→ Task details: The answer must consist only of the lines from the line with "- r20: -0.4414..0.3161" to the line with "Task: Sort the", both included, exactly as they stand below.

→ Data provided:
---*---

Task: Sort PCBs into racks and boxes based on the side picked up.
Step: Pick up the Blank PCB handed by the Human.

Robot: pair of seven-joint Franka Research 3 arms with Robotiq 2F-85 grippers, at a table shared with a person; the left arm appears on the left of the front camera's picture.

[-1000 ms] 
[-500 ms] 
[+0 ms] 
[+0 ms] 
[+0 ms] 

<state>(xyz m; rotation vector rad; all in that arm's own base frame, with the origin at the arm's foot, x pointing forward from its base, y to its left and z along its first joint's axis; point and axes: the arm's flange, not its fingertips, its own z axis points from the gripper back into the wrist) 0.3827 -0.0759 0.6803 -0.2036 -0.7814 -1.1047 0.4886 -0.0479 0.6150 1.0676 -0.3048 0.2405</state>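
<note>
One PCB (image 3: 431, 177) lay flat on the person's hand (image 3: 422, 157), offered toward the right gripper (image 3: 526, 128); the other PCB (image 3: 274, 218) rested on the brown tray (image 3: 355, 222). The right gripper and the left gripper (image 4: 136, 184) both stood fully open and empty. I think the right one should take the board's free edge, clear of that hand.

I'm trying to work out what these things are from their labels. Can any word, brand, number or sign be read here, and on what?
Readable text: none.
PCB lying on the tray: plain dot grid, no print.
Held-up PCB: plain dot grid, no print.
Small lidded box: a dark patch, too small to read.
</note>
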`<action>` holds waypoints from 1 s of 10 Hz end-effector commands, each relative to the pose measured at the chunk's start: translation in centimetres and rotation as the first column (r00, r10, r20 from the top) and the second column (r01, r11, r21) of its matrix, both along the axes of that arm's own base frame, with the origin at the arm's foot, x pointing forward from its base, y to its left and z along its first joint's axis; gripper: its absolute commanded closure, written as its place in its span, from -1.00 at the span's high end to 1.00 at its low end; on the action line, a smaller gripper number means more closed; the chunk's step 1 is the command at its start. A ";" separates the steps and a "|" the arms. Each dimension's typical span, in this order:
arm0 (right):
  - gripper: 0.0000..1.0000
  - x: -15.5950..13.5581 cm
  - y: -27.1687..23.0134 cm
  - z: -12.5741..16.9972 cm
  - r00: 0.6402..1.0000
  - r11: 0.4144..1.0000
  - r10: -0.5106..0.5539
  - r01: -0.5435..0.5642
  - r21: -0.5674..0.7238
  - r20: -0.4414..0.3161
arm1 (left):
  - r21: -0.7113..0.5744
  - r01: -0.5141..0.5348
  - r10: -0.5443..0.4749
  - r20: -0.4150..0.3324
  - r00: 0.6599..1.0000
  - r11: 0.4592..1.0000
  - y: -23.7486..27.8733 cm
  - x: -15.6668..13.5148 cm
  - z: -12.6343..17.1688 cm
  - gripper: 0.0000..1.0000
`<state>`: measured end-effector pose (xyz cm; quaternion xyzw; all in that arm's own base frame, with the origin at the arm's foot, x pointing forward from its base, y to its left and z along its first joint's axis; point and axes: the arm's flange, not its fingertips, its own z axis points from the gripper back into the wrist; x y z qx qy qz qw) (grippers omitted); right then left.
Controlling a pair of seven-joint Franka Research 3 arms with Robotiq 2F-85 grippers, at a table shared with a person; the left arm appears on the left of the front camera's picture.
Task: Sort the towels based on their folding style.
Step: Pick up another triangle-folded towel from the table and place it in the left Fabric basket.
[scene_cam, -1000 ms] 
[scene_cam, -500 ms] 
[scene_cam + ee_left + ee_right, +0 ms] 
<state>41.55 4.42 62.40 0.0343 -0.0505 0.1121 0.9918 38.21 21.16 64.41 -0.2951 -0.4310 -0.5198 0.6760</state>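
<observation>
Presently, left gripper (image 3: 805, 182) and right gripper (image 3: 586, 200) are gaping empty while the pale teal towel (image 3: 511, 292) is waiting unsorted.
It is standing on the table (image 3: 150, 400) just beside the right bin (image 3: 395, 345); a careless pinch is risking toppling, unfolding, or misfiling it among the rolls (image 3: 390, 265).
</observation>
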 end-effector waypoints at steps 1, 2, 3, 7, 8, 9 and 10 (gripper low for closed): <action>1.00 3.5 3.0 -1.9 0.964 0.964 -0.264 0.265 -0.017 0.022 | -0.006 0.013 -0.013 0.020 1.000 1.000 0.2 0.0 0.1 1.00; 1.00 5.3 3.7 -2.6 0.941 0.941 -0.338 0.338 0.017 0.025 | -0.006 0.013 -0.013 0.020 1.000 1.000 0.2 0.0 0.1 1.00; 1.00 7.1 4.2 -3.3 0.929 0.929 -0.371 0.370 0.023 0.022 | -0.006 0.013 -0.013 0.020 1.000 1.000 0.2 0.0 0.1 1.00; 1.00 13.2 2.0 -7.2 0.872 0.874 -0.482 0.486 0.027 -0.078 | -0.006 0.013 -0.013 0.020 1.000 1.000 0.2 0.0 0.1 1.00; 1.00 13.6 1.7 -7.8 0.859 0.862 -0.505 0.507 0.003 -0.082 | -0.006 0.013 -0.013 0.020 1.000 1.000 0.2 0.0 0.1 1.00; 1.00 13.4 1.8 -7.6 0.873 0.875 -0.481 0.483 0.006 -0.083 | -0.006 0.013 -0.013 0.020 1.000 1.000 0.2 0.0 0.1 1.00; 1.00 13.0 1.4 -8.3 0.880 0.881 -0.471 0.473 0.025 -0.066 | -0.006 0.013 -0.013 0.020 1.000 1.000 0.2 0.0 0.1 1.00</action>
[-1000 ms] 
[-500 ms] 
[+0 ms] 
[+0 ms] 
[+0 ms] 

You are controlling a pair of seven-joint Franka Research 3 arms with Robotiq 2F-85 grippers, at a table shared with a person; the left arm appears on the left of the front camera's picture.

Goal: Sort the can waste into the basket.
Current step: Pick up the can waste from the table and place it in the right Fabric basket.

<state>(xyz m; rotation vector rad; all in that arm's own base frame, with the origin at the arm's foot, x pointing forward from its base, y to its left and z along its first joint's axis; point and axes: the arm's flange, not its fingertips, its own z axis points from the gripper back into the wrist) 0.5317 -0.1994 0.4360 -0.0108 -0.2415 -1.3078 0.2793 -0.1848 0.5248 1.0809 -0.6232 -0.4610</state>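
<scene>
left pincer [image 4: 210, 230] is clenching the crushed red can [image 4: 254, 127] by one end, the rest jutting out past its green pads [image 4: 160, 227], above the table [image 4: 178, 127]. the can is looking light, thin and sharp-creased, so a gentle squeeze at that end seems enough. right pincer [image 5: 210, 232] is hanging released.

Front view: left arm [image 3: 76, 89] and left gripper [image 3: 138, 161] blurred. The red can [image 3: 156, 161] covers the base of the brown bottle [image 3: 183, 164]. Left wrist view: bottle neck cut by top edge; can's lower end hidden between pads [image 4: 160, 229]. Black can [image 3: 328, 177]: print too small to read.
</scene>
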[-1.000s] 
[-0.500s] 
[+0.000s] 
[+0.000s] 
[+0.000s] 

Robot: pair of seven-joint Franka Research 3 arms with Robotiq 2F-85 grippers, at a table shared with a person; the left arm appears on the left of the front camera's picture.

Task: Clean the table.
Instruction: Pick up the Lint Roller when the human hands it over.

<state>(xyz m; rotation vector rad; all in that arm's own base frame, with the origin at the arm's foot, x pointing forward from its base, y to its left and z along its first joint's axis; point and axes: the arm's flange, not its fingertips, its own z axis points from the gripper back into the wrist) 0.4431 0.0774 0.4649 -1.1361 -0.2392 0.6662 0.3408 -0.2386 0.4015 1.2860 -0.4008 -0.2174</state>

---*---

→ Problem solution:
  - r20: -0.4414..0.3161
arm1 (left):
  - r21: -0.7113..0.5744
  - r01: -0.5141..0.5348
  - r10: -0.5443..0.4749
  - r20: -0.4150..0.3324
  - r00: 0.6599..1.0000
  - r11: 0.4592..1.0000
  - y: -23.7486..27.8733 cm
  - x: -15.6668..13.5148 cm
  - z: -12.6343..17.1688 cm
  - gripper: 0.0000..1.0000
`<state>`: measured end-effector pose (xyz cm; quaternion xyzw; all in that arm's own base frame, with the origin at the arm's foot, x pointing forward from its base, y to its left and z along its first joint's axis; point and axes: the arm's flange, not its fingertips, its own z axis points from the gripper back into the wrist; x y z qx qy qz qw) (grippers omitted); right then left.
Controlling a pair of seven-joint Franka Research 3 arms with Robotiq 2F-85 grippers, at a table shared with a person; the left arm appears on the left of the front camera's picture.
Task: Sort the towels based on their folding style.

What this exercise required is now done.